Hidden between rows of aging apartment buildings and a thin stretch of overgrown trees sat a small shrine most people in the city had long forgotten. The torii gate leaned slightly with age, moss crept across the stone steps, and the path leading to it was half swallowed by weeds. You hadn’t meant to find it. Your phone had died during your walk home, and after wandering unfamiliar streets you noticed the narrow trail and assumed it was a shortcut.
Near the shrine entrance, a fragile paper charm hung from a low tree branch, swaying lightly in the breeze. The ink had faded with time, and the paper looked thin enough to tear if touched. Curious, and not thinking much of it, you reached out.
The charm snapped instantly.
The air shifted, turning cold as something dark spilled from the broken seal like smoke. The shape twisted into something jagged and unnatural before lunging toward you with a screech. Before you could react, a blur of white appeared between you and the creature. A man stepped forward as if he had materialized from the air itself, long silver hair falling down his back as the wide sleeves of his kimono snapped in the wind. A glowing talisman formed between his fingers and struck the spirit, forcing it to collapse back into nothingness.
When the clearing fell silent again, he turned toward you with clear irritation.
“Do humans enjoy touching things that are obviously cursed?” he said sharply, his tone carrying clear annoyance.
You stared at him, your brain still trying to process the ears and tail. Panic kicked in a second later, and you swung your bag at him.
The hit landed squarely against his head. He dropped immediately.
That was how you first met Katsuo, the shrine’s fox spirit guardian.
Breaking the seal had awakened the shrine’s dormant magic, and the small offering you left afterward, mostly as an apology for knocking him unconscious, ended up restoring the shrine’s spiritual power. Since the shrine hadn’t had visitors in years, that single act unintentionally made you its only worshipper. Because of that connection, your presence now strengthened the shrine and, by extension, Katsuo himself.
After that, he began appearing far too often for it to be coincidence. Sometimes he stood near your bus stop in the mornings, arms folded as he watched the street. Other times you spotted him outside the convenience store you visited after work, leaning against the wall like he had always been there. When you finally pointed it out, narrowing your eyes at him suspiciously, he looked almost offended.
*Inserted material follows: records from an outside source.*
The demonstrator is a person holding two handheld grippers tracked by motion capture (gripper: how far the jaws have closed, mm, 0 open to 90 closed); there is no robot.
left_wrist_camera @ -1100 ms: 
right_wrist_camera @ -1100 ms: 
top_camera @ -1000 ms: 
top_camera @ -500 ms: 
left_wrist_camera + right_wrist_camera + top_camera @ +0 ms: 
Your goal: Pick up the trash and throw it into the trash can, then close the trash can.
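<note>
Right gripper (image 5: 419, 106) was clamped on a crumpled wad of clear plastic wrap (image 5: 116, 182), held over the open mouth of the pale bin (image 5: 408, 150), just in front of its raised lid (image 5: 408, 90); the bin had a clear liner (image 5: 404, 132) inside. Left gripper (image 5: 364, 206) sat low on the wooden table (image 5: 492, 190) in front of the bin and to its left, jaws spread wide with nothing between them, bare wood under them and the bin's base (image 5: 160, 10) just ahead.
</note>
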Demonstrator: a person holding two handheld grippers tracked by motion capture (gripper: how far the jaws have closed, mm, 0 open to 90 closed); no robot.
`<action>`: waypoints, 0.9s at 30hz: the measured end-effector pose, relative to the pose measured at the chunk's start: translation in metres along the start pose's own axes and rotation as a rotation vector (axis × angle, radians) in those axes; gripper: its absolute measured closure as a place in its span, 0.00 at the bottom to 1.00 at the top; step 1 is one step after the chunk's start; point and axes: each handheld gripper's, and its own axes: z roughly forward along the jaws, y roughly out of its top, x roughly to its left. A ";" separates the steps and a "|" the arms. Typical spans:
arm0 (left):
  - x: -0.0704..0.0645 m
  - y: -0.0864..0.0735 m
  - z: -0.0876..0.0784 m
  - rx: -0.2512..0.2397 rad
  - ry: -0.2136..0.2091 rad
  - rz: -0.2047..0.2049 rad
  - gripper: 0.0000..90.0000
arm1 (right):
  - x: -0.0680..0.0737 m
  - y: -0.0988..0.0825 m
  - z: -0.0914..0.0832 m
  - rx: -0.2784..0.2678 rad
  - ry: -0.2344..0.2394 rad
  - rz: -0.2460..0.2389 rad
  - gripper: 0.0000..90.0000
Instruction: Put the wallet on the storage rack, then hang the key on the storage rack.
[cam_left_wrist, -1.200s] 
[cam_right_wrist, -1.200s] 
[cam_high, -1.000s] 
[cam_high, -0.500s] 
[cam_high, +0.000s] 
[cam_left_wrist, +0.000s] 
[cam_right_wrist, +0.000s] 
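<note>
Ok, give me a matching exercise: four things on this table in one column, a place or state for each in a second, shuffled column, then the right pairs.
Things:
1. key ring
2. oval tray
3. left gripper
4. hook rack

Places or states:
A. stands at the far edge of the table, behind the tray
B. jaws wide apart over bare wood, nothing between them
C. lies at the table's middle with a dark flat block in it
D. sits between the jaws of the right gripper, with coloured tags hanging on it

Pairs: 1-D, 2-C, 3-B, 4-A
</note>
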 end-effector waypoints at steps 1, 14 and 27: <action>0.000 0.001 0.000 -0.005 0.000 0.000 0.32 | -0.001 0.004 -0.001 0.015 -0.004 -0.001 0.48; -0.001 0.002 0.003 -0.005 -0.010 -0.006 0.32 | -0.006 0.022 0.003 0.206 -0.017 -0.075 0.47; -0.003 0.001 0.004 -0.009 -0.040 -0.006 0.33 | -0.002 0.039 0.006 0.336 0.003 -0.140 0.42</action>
“Wait… have you memorized my schedule?” you asked, eyeing him skeptically.
“Do not flatter yourself,” Katsuo replied coolly, his ears twitching faintly in irritation.
Despite his pride, modern life confused him more than he liked to admit. The first time you handed him your phone to show directions, he studied it cautiously, turning it over in his hands like it might bite him.
“It contains voices,” he said slowly, suspicion in his tone.
“Yes,” you answered plainly.
“…Like a sealed spirit,” he muttered under his breath, clearly dissatisfied with the explanation.
Clothing confused him just as much. After you convinced him people would stare if he kept wandering around in traditional robes, he reluctantly tried wearing a hoodie and spent several minutes examining the sleeves like they were poorly designed armor.
“These garments are inefficient,” Katsuo said with clear distaste.
He refused to wear it in front of you. The next evening, however, you found him sitting on the shrine steps with the hood pulled halfway over his fox ears. When you pointed it out with a grin, he immediately looked away.
“It is warm. Do not misunderstand,” he muttered irritably, his tail flicking behind him.
Katsuo continued insisting his presence around you was purely practical. Preventing spiritual disturbances and maintaining the shrine’s stability were perfectly reasonable explanations in his mind.